Fund the housing credit to make rent affordable

In this Wednesday, July 30, 2014 photograph, a builder works on the construction of new homes in Belmar, N.J. (AP Photo/Mel Evans)

As more people flock to South Carolina because of the low cost of living and abundant economic opportunities, demand for housing and services is outpacing available resources. And for a growing sector of our population, prices are quickly rising out of reach.

In fact, South Carolina is in the midst of a growing affordable housing crisis. Last year, it was estimated that nearly 40,000 renters in the Berkeley-Charleston-Dorchester area alone were paying more than 30 percent of their income in housing, the accepted measure of affordability. To keep our growing workforce adequately housed, we need more private dollars to help create and preserve affordable housing.

A proven way to help address the growing housing affordability crisis is to protect and strengthen America’s and South Carolina’s main tool for building and preserving affordable housing for hardworking families, veterans, people with disabilities, seniors, homeless individuals and others in need: the Low Income Housing Tax Credit.

As the U.S. Senate Finance Committee, including Sen. Tim Scott, and its tax reform working groups prepare recommendations, it’s important for every South Carolinian and member of Congress to remember what the housing credit means to constituents, communities and our country.
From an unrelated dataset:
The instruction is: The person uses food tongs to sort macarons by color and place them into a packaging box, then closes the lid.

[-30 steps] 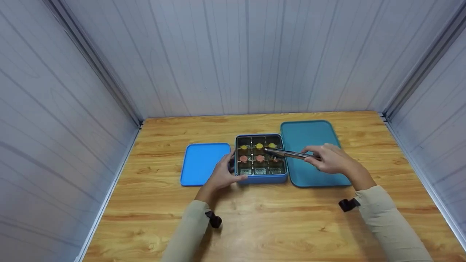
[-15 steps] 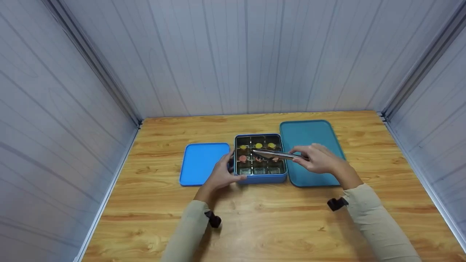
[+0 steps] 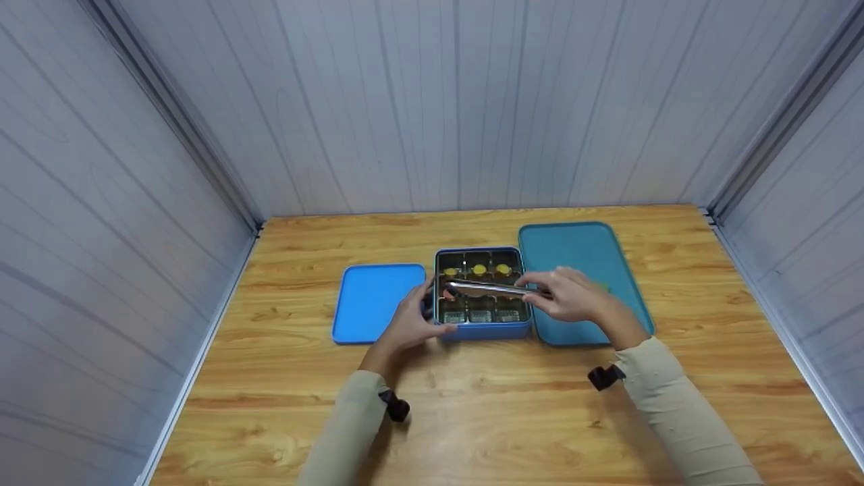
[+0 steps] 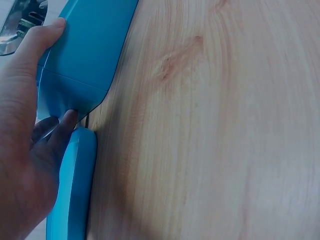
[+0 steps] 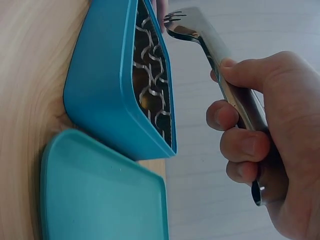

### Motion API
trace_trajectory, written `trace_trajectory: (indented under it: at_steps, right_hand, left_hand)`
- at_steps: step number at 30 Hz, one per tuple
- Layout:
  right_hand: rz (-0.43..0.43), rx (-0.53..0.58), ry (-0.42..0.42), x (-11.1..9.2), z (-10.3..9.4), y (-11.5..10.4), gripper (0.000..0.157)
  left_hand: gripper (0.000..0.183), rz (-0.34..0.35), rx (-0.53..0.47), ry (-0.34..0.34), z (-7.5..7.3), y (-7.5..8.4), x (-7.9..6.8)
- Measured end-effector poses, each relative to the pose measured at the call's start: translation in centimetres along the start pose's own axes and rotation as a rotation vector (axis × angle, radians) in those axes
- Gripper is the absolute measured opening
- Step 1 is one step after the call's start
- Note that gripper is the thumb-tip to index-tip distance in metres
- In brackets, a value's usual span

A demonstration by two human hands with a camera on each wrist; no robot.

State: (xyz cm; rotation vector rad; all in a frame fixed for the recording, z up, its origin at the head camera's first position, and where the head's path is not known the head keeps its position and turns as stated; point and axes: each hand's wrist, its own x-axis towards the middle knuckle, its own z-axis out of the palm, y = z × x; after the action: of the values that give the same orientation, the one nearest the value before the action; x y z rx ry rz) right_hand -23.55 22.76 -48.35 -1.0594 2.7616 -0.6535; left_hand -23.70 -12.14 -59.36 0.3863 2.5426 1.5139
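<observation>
A blue box [image 3: 493, 331] holds a dark insert divided into several cells. Yellow pieces [image 3: 478, 270] lie in its back row, and a reddish piece [image 3: 448, 295] shows at the left of the middle row. My left hand [image 3: 413, 322] holds the box's front left corner, thumb on the front and fingers against the side. In my right hand [image 3: 570, 295] I grip metal tongs [image 3: 496, 289]; the right wrist view shows their fork-like tip [image 5: 175, 17]. The tongs reach left across the middle row, hiding much of it. Whether they pinch anything is unclear.
Left of the box lies a flat bright-blue lid or tray [image 3: 378, 304]. A teal tray [image 3: 567, 250] touches or nearly touches the box's right side, with a small yellow-green patch partly hidden behind my right hand. Pale panel walls enclose the wooden table [image 3: 472, 412].
My right hand and the tongs have moved left over the box, from the right cells to the middle row's left cell. My left hand has stayed on the corner.
</observation>
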Motion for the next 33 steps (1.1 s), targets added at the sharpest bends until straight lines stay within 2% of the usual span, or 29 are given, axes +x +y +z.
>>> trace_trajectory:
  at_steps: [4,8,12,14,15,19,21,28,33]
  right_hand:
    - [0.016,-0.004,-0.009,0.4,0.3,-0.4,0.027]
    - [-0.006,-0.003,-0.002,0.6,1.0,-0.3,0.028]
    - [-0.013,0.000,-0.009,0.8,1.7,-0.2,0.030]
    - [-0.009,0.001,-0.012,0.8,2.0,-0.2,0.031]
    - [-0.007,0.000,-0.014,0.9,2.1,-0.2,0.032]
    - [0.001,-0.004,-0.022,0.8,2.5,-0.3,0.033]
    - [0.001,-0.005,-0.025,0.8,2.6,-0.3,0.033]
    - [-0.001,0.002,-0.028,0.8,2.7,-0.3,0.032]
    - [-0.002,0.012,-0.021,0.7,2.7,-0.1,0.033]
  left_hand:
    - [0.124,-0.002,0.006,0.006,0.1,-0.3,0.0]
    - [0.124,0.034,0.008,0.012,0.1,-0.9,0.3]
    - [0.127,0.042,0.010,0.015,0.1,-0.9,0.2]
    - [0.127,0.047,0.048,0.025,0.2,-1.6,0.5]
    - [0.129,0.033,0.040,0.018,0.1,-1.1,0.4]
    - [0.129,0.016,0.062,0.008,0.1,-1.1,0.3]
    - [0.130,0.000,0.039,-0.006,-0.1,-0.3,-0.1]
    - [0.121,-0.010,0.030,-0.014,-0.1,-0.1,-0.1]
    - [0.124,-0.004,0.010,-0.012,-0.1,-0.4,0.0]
The housing credit enables development partners to come together to create communities like the newly completed Harbour Station Apartments in North Charleston, which contains 56 affordable apartments for low-income families with rents ranging from $517-$645. Residents of Harbour Station Apartments have access to Energy Star appliances, a playground, a security camera system, a laundry facility and a community building — and without the housing credit, this development would not have been possible. Two bills now before Congress, H.1142 and S.1193, will make permanent the funding mechanisms that make this type of affordable housing development possible, enabling people to live in the communities in which they work — and I urge the citizens of the Lowcountry to ask their congressmen to vote in favor of this important measure.

Stable, affordable housing is the foundation of opportunity for hardworking families. Without it, kids find it difficult to do well in school, parents have trouble finding and keeping jobs and families struggle to stay healthy. The housing credit not only fosters opportunity by creating and preserving affordable housing, but, vitally, it also spurs economic development, strengthens neighborhoods and creates jobs.
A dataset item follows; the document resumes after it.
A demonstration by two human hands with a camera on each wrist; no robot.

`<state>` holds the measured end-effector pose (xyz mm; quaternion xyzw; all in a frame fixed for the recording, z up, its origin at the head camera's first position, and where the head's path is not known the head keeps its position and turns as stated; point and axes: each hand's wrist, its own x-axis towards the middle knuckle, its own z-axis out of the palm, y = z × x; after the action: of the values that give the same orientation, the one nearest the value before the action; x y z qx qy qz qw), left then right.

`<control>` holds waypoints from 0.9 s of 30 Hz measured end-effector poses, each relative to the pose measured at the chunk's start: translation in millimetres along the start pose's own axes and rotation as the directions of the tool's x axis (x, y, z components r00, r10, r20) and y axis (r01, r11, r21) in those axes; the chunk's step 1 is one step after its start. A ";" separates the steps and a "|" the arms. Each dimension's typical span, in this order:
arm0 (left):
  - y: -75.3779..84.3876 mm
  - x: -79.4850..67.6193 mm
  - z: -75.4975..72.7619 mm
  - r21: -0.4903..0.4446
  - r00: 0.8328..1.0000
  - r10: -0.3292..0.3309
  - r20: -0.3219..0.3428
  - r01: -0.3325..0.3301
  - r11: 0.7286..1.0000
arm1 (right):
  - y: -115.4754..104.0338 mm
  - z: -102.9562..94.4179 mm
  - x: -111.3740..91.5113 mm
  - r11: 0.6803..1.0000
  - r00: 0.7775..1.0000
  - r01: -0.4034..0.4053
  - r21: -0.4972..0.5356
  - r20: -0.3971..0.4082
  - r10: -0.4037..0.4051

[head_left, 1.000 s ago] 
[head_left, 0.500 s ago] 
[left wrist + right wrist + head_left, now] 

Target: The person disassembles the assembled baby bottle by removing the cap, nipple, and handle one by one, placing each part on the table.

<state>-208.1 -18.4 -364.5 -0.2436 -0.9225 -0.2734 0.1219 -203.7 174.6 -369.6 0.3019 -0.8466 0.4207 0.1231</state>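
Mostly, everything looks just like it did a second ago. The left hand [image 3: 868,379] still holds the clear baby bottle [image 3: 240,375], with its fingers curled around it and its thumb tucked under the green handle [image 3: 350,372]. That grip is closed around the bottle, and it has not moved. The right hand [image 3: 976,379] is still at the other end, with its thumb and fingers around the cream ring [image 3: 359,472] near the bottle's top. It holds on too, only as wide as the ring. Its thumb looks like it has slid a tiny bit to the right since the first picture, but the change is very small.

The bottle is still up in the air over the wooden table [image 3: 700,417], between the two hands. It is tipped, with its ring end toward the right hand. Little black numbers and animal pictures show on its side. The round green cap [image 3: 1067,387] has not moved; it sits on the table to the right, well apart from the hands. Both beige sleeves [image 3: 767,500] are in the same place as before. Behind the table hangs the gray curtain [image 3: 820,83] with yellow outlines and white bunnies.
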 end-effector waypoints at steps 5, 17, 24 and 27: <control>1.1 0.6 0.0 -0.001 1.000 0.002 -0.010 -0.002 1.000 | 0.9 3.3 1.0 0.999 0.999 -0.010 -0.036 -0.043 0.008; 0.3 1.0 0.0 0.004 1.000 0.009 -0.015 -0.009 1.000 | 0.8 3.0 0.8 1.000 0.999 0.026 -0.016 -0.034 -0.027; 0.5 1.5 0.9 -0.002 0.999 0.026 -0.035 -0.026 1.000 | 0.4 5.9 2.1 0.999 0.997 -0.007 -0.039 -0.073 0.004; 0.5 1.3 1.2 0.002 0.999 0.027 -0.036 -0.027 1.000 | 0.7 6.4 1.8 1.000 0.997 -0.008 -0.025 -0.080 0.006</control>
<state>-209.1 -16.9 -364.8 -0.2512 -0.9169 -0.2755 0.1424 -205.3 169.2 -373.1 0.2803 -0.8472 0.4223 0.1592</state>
Since it was signed into law by President Ronald Reagan in 1986, the housing credit has leveraged nearly $100 billion to create or preserve 2.7 million affordable homes nationwide. In South Carolina alone, it has produced more than 35,000 homes and nearly 40,000 jobs and brought $3.8 billion in local income and $1.49 billion in tax revenues into our communities.

The housing credit is uniquely accountable precisely because it’s part of the tax code, which is one of the reasons it has always enjoyed bipartisan support. In the extremely rare case of a property falling out of compliance, credits can be reclaimed and taxpayers can get our money back, meaning private investors bear the financial risk, unlike in a direct government funding program. And, because it’s administered by the states, the housing credit can ensure developments like Harbour Station Apartments meet the specific needs of local communities here in South Carolina.

Simply put, the housing credit expands access to opportunity for all South Carolinians. Through it, we can keep our state affordable for generations of working families to come — and that’s worth remembering.

Valarie M. Williams is executive director of the South Carolina State Housing Finance and Development Authority.